Первое время меня все же немного смущало, что никто не понимает истинного смысла результатов нашей работы. Даже Дубровин не догадывался… Но и этому нашлось простое объяснение. Дубровину было не до нас. Ольф вообще ни о чем не задумывался – так был рад, что наконец-то все кончилось. Вот разве что Мелентьев мог бы что-то заподозрить, но и то вряд ли – он, по складу своего ума, мог блестяще решить, вероятно, любую сколь угодно сложную частную задачу, но сделать какие-то фундаментальные обобщения ему, как правило, не удавалось, я хорошо знал это по нашей работе. Помню, я как-то невесело посмеялся над собой, представив себя в роли пророка, в гордом одиночестве владеющего скрытой от всех истиной, хотя смеяться было не над чем. Действительно, пока только я один знал эту истину. Вот разве что одиночество никак нельзя было назвать гордым… И я готов был немедленно поделиться своей истиной, но я знал, что пока ничего из этого не выйдет. Истина была еще слишком неконкретной, почти бездоказательной, она пока еще лежала больше в области интуиции. И если для меня она представлялась бесспорной, то другие восприняли бы ее более чем скептически. И пока я наверняка не сумел бы ничего доказать. Сначала надо было самому все привести в порядок. Я не сомневался, что рано или поздно мне удастся сделать это, и принялся за работу. И, кажется, уже в первый день спросил себя: зачем я это делаю? Чтобы доказать, что другие не правы? Разрушить то, что создано ими? (И мной в том числе!) Но я-то уже знаю, что это так. Пусть другие позаботятся о себе. Пройдет не так уж много времени, и кто-то задумается над результатами нашей работы и наверняка придет к тем же выводам, что и я, приведет строгие математические доказательства моих интуитивных положений. А я за это время, может быть, хоть немного продвинусь в поисках каких-то новых решений. Логично? Как будто. Но что-то во мне противилось этой логике. И вовсе не то, что эти выводы могут существенно отличаться от моих, – я уже не сомневался в своей правоте. Тогда что же?

Я подумал о том, сколько времени может занять эта разрушительная работа. Я еще смутно представлял, с какими трудностями придется столкнуться, и не мог даже приблизительно назвать какой-либо срок. Три-четыре месяца? Возможно. А если год, два? Не слишком ли это много? Много – для кого? Для очень многих! Для сотен, а может быть, и тысяч людей в разных странах, которые работают в этой области. И чем скорее они узнают о том, что означают наши результаты, тем лучше. Для них, конечно.
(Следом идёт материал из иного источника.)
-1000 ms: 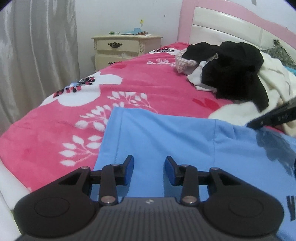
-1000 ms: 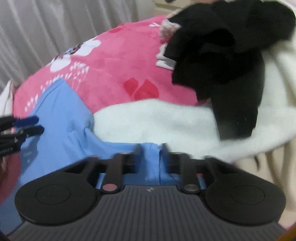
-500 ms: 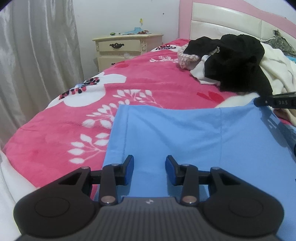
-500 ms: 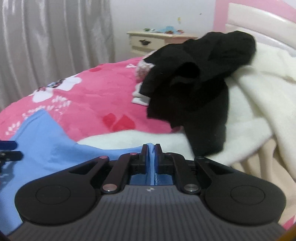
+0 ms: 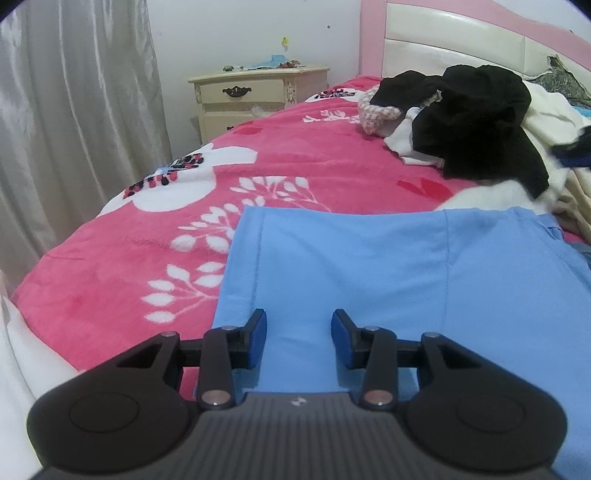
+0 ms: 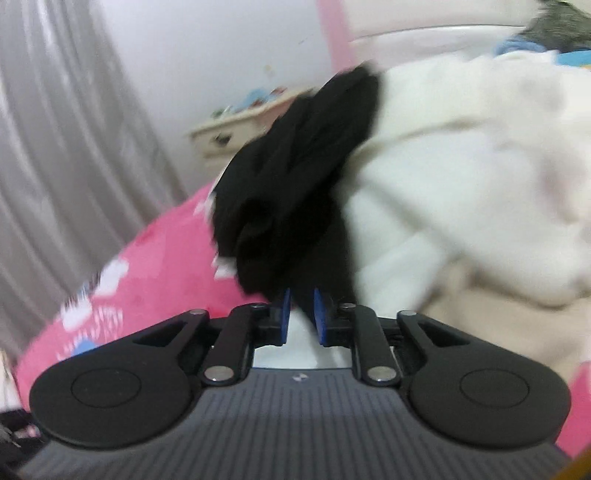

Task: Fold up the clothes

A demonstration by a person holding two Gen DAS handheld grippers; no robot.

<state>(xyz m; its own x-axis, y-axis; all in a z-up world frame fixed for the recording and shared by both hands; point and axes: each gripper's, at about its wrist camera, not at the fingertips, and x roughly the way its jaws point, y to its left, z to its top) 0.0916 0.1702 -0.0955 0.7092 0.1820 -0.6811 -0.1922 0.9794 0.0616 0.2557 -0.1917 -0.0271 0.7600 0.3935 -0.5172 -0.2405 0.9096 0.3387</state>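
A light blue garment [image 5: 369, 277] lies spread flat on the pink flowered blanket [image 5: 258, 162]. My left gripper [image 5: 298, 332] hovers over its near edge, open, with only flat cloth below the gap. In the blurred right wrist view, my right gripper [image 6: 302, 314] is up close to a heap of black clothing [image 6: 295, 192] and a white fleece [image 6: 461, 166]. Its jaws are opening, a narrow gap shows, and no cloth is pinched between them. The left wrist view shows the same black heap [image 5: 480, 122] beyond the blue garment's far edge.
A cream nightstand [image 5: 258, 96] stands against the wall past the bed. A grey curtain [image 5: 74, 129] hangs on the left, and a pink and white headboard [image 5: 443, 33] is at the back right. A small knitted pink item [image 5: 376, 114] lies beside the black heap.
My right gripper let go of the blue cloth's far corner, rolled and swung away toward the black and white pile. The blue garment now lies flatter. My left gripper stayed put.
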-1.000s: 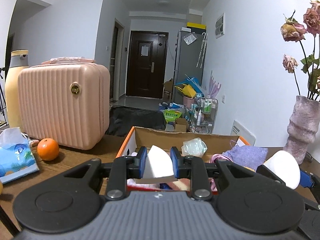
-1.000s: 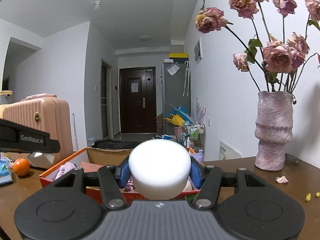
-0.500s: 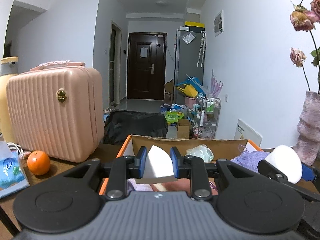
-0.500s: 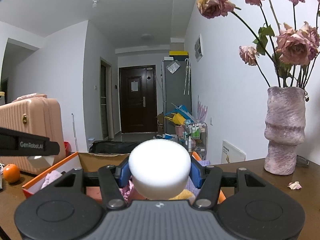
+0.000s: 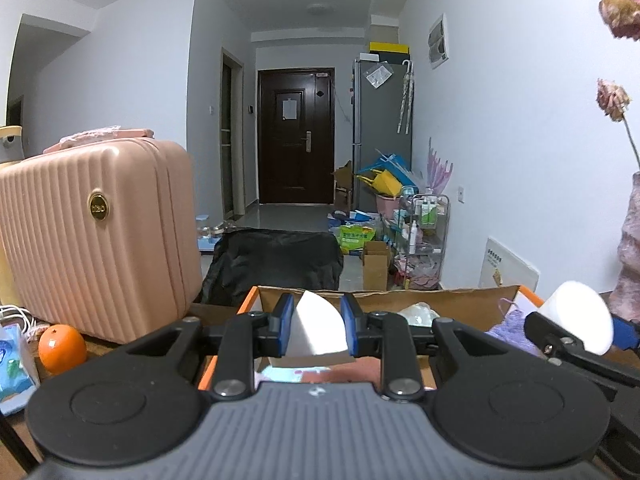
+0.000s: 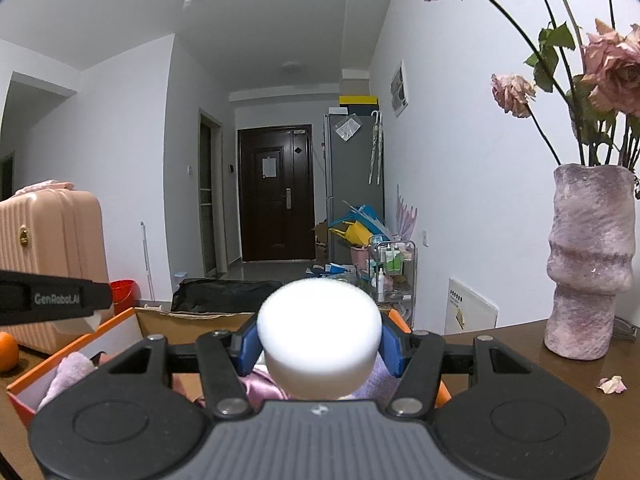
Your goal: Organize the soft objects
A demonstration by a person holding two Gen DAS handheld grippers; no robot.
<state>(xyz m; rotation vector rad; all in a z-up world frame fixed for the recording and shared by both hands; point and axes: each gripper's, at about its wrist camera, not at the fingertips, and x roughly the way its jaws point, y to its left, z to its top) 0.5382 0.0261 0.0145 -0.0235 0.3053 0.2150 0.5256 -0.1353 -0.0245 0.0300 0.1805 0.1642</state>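
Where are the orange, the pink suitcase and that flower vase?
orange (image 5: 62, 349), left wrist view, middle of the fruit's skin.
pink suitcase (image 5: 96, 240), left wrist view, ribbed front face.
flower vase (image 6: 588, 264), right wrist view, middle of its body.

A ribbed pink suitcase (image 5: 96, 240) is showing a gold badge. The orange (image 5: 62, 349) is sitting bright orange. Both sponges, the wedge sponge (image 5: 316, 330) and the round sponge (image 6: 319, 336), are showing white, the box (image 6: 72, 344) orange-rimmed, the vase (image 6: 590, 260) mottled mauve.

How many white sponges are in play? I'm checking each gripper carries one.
2. A wedge-shaped sponge is clamped in the left gripper; a round sponge is clamped in the right gripper. Others may lie hidden in the box.
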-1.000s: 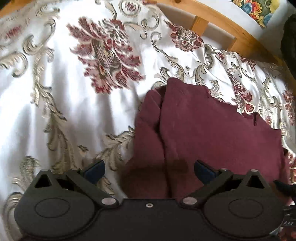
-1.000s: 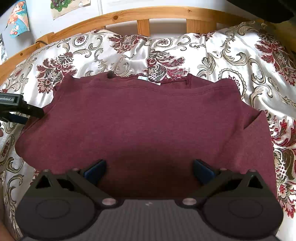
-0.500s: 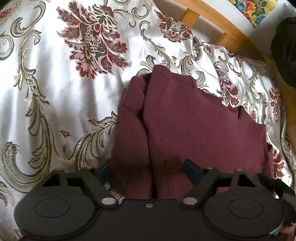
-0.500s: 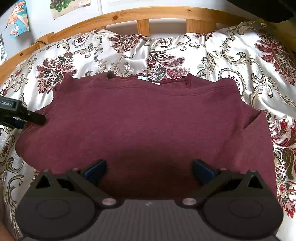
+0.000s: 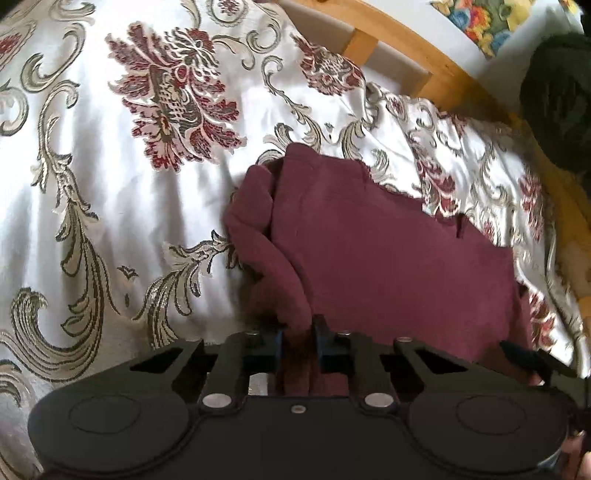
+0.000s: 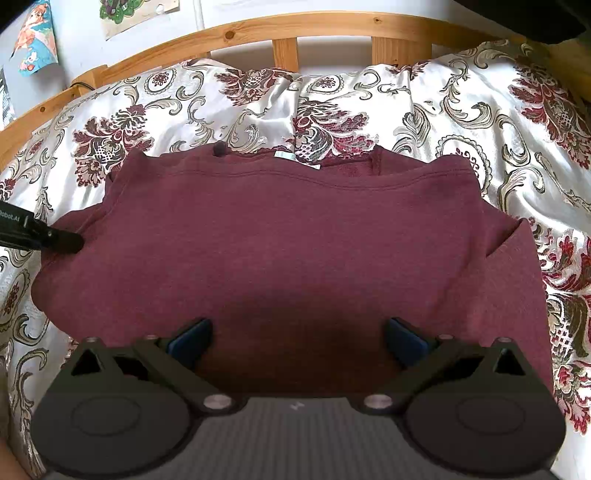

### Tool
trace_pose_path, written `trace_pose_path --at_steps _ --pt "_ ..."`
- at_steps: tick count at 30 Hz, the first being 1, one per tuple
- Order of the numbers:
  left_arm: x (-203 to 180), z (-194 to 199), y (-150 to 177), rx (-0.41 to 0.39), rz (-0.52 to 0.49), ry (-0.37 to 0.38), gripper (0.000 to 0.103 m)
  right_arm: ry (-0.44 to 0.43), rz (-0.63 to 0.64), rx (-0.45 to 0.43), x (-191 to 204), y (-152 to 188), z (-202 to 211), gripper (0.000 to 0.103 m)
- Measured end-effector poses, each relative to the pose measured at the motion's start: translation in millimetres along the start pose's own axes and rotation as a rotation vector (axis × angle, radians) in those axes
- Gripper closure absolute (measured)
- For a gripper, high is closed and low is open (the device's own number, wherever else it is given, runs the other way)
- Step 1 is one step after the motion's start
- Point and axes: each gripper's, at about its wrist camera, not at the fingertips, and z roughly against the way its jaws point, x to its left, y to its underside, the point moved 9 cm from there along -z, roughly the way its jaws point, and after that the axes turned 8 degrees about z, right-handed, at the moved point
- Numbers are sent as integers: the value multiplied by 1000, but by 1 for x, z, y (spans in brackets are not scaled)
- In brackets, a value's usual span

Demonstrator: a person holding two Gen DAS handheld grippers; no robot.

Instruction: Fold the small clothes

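Observation:
A maroon sweatshirt (image 6: 295,236) lies spread and partly folded on the floral bedspread (image 6: 480,122), its hem seam running across the far side. In the left wrist view the sweatshirt (image 5: 388,258) shows its bunched left edge. My left gripper (image 5: 297,341) is shut on that folded edge, cloth pinched between the blue pads. It also shows in the right wrist view (image 6: 70,242) as a dark tip at the garment's left side. My right gripper (image 6: 297,339) is open, its blue pads wide apart over the near edge of the sweatshirt, holding nothing.
A curved wooden bed rail (image 6: 288,33) runs behind the bedspread, with pictures on the wall (image 6: 35,40). A dark bundle (image 5: 557,96) sits at the far right in the left wrist view. Bare bedspread (image 5: 110,184) lies left of the garment.
My left gripper moved forward onto the sweatshirt's left edge and closed on it. The right gripper has stayed still and open.

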Motion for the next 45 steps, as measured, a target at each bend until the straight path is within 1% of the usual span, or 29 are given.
trace_pose_path --at_steps 2,4,8,13,16,19,23,25,28,31,32,33,34,36,37,39,40,41,42,45 --pt "-3 4 -1 -21 10 7 91 -1 -2 1 0 0 0 1" --pt "-14 13 -5 -65 -4 24 92 -4 -6 3 -1 0 1 1" --pt "-53 30 -14 -132 -124 46 92 -23 -27 11 -3 -3 3 0" --pt "-104 39 -20 -145 -170 81 93 -53 -119 -24 -19 -10 16 0" --pt "-146 39 -16 -146 -246 98 93 -26 -194 -71 -43 -14 29 0" --pt "-186 33 -9 -134 -312 105 93 13 -264 -129 -71 -17 47 0" --pt "-229 12 9 -102 -347 144 95 56 -384 -199 -113 -16 69 0" --pt "-244 -3 21 -68 -350 165 95 68 -467 -219 -136 -11 75 0" --pt "-263 -25 46 -19 -397 170 95 62 -611 -234 -164 0 79 0" --pt "-268 -37 65 23 -434 164 91 53 -707 -236 -180 9 78 0" --pt "-268 -38 69 34 -437 169 84 51 -724 -235 -184 11 77 0" --pt "-267 -38 72 39 -440 178 75 48 -737 -234 -186 13 75 0" --pt "-267 -36 73 36 -442 192 70 48 -743 -232 -188 13 73 0" --pt "-267 -27 74 20 -438 233 56 49 -733 -226 -187 12 71 0" --pt "-268 -24 73 14 -434 247 52 49 -723 -224 -184 12 69 0" --pt "-268 -12 73 7 -427 287 31 47 -697 -218 -179 9 66 0" --pt "-268 -5 74 8 -426 308 25 48 -680 -215 -176 7 64 0" --pt "-269 0 75 13 -429 325 15 50 -667 -217 -173 6 63 0" --pt "-271 4 77 18 -439 332 9 53 -652 -222 -171 4 63 0" --pt "-273 10 81 37 -466 307 7 50 -621 -242 -166 -2 68 0"
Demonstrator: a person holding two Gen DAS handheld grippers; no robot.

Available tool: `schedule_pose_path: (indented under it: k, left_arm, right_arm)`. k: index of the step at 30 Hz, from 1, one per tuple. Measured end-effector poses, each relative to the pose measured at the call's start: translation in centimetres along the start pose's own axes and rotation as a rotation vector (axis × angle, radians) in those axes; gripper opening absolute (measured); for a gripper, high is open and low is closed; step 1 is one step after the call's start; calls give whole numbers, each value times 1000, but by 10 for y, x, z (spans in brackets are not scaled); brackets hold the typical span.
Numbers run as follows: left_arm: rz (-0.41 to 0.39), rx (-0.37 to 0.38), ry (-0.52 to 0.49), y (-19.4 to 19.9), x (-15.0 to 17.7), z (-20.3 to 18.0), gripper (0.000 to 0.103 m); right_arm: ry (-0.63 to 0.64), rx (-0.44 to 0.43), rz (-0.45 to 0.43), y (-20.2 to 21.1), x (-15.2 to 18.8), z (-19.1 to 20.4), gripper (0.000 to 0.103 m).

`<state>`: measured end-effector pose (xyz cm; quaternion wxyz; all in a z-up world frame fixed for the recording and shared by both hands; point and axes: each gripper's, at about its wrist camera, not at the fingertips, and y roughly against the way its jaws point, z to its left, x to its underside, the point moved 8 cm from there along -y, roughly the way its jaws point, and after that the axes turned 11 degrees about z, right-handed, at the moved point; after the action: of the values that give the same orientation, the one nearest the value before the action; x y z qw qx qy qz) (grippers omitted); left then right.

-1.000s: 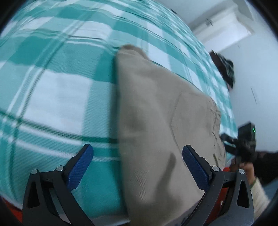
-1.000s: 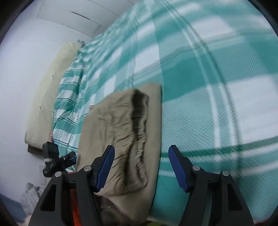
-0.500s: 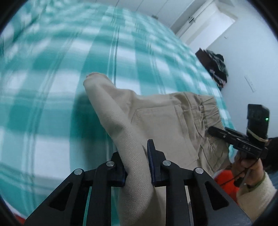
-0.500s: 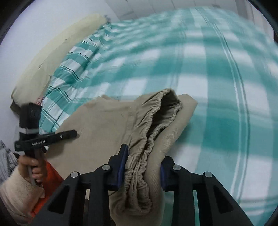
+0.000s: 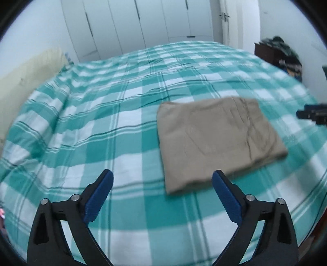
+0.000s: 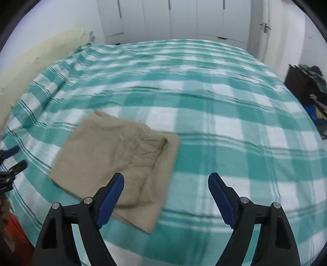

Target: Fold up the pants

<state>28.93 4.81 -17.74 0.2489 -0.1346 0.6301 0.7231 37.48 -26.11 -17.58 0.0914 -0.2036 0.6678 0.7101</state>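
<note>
Both grippers are wide apart with nothing between the blue pads (image 5: 225,196): the left gripper (image 5: 162,184) and the right gripper (image 6: 166,185) have just been opening, and neither touches any cloth. The pants (image 5: 218,143) lie folded in a flat tan rectangle on the green checked bed (image 5: 102,126), ahead of both grippers. White wardrobe doors (image 6: 184,18) stand behind the bed.
</note>
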Motion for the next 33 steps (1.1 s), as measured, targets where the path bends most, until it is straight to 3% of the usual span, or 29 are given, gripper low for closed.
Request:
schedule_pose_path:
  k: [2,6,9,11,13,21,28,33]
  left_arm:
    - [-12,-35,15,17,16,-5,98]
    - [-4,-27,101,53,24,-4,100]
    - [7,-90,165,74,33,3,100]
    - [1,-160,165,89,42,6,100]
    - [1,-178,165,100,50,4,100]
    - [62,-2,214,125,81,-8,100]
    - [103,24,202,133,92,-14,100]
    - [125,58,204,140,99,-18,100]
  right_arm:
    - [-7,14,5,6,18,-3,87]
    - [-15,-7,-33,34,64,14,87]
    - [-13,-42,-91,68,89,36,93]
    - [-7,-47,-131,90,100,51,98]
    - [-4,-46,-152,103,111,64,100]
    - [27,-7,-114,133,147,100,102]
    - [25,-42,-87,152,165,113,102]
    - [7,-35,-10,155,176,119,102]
А для меня? Возможно, для меня это будет потерянное время… И неважно, что никто, кроме меня, не будет считать, что потери напрасны. Наоборот – эта разрушительная работа наверняка будет признана очень значительной. Уж кто-кто, а физики умеют по достоинству оценивать так называемые «отрицательные» результаты – у них было немало случаев убедиться в их важности. Значит, мне нужно все-таки проделать эту работу… Постараться по возможности расставить все точки… Ведь я наверняка сделаю это быстрее, чем кто-либо. Пока статья выйдет из печати, пока ее прочтут, пока найдется кто-нибудь, кто как следует задумается о том, что она означает, – может пройти немало времени. Напрасно потерянного времени для очень многих. И не только для каких-то людей «вообще», но и для Дубровина, – я уже догадывался, что мои результаты должны касаться и его работы тоже.

И я решил сделать эту работу. Но шла она необычайно тяжело. Я не переставал думать о том, что же будет дальше, когда я сделаю это. Найдется ли хоть какой-нибудь просвет в создавшемся тупике? И, думая так, я занимался тем, что усердно достраивал этот тупик, – для того, очевидно, чтобы, положив последний камень, на минутку передохнуть и повернуть назад. В который раз я спрашивал себя: какой смысл в этой работе, если после нее мы будем знать еще меньше, чем прежде? С точки зрения абстрактной логики – никакого. Но мы-то живем в мире, где законы абстрактной логики очень часто бывают неприемлемы… И я продолжал свою разрушительную работу. И похоже было на то, что сооружение тупика близилось к концу. Но пока работа не закончена, мне нельзя было возвращаться в Долинск. Ведь они ничего не знают. У них свои заботы, и они постараются, чтобы я разделил их с ними. Я знал, что нужен им, да и мне самому было плохо без них. Но они, вольно или невольно, помешают мне, а сил у меня и без того сейчас было немного. Вот это и придется как-то объяснить Ольфу, и дай-то бог, чтобы он сумел понять меня…



Ольф пришел вечером, бросил трех уток и довольно улыбнулся:

– Принимай трофеи, Кайданов. Небогато, правда, да больше нам пока и не нужно. Еще трех подранков в море упустил. И между прочим, всего семь патронов истратил. Однако, есть еще порох в пороховницах… Была бы лодка, их можно десятками стрелять.

– Зачем? – спросил я.

– Верно, конечно, да я ведь так, к слову, охотничий азарт говорит. Давненько я с ружьишком не бродил… А ружьишко дрянь, однако…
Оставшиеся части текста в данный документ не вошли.